> [Your instructions] Nothing in the listing should be altered when it is copied, and no picture goes into the copy.

> [Data excerpt]
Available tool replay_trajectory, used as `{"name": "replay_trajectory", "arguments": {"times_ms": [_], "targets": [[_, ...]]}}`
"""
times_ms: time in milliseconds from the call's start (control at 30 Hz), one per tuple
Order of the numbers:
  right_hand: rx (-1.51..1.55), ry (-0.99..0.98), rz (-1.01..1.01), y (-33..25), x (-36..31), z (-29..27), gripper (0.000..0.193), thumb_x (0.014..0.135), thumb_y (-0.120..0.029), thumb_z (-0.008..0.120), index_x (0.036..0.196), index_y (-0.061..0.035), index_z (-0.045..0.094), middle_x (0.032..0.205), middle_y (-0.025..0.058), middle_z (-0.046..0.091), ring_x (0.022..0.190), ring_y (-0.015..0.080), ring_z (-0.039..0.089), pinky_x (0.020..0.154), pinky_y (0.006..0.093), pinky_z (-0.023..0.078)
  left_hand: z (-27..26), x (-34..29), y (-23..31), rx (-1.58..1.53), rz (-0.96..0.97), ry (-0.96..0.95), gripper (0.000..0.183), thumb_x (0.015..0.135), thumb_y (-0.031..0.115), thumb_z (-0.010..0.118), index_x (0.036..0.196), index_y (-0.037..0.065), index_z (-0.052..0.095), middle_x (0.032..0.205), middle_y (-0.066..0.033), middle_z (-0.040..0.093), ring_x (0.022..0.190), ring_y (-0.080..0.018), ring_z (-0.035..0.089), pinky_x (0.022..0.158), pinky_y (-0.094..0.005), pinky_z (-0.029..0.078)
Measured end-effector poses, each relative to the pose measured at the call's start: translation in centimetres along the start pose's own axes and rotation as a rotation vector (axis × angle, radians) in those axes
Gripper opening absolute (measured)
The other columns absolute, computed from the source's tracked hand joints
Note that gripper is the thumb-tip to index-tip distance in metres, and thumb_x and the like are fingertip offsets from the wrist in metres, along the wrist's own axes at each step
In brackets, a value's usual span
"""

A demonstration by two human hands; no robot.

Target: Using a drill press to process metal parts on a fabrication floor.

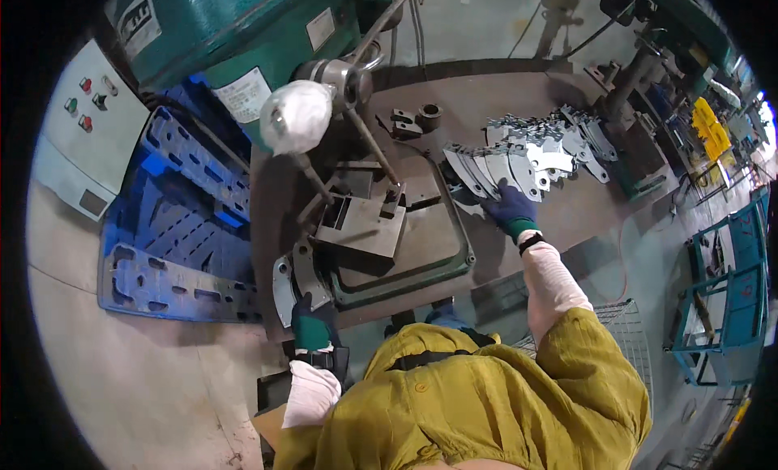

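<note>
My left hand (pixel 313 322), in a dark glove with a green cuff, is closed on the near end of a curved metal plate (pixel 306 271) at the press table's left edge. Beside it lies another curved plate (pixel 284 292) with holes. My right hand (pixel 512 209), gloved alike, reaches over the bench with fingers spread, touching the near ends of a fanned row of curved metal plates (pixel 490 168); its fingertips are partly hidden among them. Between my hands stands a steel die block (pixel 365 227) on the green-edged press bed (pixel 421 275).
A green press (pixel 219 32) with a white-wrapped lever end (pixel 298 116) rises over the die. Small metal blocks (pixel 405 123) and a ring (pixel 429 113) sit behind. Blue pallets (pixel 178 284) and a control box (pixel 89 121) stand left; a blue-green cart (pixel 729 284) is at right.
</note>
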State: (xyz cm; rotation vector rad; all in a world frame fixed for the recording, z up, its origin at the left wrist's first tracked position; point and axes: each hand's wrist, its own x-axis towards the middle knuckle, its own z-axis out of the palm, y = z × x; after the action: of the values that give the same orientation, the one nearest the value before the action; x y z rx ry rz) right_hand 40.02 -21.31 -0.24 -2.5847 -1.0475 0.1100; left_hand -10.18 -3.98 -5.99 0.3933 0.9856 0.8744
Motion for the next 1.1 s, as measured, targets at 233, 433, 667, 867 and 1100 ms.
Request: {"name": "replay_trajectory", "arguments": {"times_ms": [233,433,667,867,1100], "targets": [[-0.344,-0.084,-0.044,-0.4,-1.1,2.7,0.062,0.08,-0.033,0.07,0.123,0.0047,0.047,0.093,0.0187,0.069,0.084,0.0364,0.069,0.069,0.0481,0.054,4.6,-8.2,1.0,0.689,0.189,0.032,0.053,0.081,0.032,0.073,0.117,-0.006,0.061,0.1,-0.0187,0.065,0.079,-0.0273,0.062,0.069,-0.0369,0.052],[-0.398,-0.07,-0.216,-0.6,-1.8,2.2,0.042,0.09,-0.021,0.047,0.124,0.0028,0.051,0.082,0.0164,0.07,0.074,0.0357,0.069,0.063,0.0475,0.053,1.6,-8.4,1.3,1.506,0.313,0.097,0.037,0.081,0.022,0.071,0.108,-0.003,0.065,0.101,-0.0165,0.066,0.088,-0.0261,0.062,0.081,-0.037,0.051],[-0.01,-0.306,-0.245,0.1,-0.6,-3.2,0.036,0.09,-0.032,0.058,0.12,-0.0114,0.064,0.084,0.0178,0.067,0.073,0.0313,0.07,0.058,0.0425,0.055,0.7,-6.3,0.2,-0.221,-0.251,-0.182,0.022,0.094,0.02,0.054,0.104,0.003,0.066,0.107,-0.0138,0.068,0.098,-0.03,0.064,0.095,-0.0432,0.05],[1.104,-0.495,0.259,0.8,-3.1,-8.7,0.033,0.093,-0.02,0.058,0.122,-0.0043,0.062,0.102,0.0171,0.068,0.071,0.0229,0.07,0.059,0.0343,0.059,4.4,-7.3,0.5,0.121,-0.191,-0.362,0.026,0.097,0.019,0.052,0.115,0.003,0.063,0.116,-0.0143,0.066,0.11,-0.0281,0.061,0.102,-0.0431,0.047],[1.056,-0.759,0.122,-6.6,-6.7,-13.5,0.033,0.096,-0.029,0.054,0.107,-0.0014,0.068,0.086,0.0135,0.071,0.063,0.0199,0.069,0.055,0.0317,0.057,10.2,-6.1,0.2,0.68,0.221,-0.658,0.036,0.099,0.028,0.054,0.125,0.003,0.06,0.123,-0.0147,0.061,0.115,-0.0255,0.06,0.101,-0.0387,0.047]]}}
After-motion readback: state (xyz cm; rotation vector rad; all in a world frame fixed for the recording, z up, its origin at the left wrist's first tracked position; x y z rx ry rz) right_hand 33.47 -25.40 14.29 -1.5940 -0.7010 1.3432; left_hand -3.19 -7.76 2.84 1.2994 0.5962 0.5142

> [Output of the task]
Available tool replay_trajectory, used as `{"name": "replay_trajectory", "arguments": {"times_ms": [_], "targets": [[_, ...]]}}`
"""
times_ms: time in milliseconds from the call's start (control at 30 Hz), one per tuple
Order of the numbers:
  right_hand: rx (-1.51..1.55), ry (-0.99..0.98), rz (-1.01..1.01), y (-33..25), x (-36..31), z (-29..27), gripper (0.000..0.193), thumb_x (0.014..0.135), thumb_y (-0.120..0.029), thumb_z (-0.008..0.120), index_x (0.036..0.196), index_y (-0.061..0.035), index_z (-0.045..0.094), middle_x (0.032..0.205), middle_y (-0.025..0.058), middle_z (-0.046..0.091), ring_x (0.022..0.190), ring_y (-0.015..0.080), ring_z (-0.039..0.089), pinky_x (0.020..0.154), pinky_y (0.006..0.093), pinky_z (-0.023..0.078)
  left_hand: z (-27..26), x (-34..29), y (-23..31), rx (-1.58..1.53), rz (-0.96..0.97), ry (-0.96..0.95), gripper (0.000..0.183), thumb_x (0.015..0.135), thumb_y (-0.031..0.115), thumb_z (-0.010..0.118), index_x (0.036..0.196), index_y (-0.037..0.065), index_z (-0.052..0.095), middle_x (0.032..0.205), middle_y (-0.066..0.033), middle_z (-0.040..0.093), ring_x (0.022..0.190), ring_y (-0.080..0.018), ring_z (-0.035..0.089), pinky_x (0.022..0.158), pinky_y (-0.094..0.005), pinky_z (-0.029..0.078)
Measured end-effector poses, each relative to the pose measured at the call's start: translation in centimetres along the start pose's own axes and rotation as a rotation vector (axis × angle, radians) in those axes
Gripper opening absolute (measured)
The other columns absolute, computed from the source's tracked hand joints
Note that gripper is the thumb-tip to index-tip distance in metres, and thumb_x and the like are fingertip offsets from the wrist in metres, along the wrist's own axes at each step
In brackets, a value's usual span
"""

A demonstration by two human hands; no robot.

Target: Using a drill press to process metal parts on a fabrication floor.


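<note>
My left hand (pixel 313 322), in a dark glove with a green cuff, is closed on the near end of a curved metal plate (pixel 306 271) at the press table's left edge. Beside it lies another curved plate (pixel 284 292) with holes. My right hand (pixel 512 209), gloved alike, reaches over the bench with fingers spread, touching the near ends of a fanned row of curved metal plates (pixel 490 168); its fingertips are partly hidden among them. Between my hands stands a steel die block (pixel 365 227) on the green-edged press bed (pixel 421 275).
A green press (pixel 219 32) with a white-wrapped lever end (pixel 298 116) rises over the die. Small metal blocks (pixel 405 123) and a ring (pixel 429 113) sit behind. Blue pallets (pixel 178 284) and a control box (pixel 89 121) stand left; a blue-green cart (pixel 729 284) is at right.
</note>
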State: (xyz cm; rotation vector rad; all in a world frame fixed for the recording, z up, its origin at the left wrist's first tracked position; point and axes: each hand's wrist, its own x-axis towards the middle knuckle, its own z-axis out of the palm, y = z × x; after the action: of the values that give the same orientation, the one nearest the value before the action; x y z rx ry rz) right_hand 40.02 -21.31 -0.24 -2.5847 -1.0475 0.1100; left_hand -10.18 -3.98 -5.99 0.3933 0.9856 0.8744
Motion for the next 1.1 s, as measured, targets at 233, 433, 667, 867 and 1100 ms.
Request: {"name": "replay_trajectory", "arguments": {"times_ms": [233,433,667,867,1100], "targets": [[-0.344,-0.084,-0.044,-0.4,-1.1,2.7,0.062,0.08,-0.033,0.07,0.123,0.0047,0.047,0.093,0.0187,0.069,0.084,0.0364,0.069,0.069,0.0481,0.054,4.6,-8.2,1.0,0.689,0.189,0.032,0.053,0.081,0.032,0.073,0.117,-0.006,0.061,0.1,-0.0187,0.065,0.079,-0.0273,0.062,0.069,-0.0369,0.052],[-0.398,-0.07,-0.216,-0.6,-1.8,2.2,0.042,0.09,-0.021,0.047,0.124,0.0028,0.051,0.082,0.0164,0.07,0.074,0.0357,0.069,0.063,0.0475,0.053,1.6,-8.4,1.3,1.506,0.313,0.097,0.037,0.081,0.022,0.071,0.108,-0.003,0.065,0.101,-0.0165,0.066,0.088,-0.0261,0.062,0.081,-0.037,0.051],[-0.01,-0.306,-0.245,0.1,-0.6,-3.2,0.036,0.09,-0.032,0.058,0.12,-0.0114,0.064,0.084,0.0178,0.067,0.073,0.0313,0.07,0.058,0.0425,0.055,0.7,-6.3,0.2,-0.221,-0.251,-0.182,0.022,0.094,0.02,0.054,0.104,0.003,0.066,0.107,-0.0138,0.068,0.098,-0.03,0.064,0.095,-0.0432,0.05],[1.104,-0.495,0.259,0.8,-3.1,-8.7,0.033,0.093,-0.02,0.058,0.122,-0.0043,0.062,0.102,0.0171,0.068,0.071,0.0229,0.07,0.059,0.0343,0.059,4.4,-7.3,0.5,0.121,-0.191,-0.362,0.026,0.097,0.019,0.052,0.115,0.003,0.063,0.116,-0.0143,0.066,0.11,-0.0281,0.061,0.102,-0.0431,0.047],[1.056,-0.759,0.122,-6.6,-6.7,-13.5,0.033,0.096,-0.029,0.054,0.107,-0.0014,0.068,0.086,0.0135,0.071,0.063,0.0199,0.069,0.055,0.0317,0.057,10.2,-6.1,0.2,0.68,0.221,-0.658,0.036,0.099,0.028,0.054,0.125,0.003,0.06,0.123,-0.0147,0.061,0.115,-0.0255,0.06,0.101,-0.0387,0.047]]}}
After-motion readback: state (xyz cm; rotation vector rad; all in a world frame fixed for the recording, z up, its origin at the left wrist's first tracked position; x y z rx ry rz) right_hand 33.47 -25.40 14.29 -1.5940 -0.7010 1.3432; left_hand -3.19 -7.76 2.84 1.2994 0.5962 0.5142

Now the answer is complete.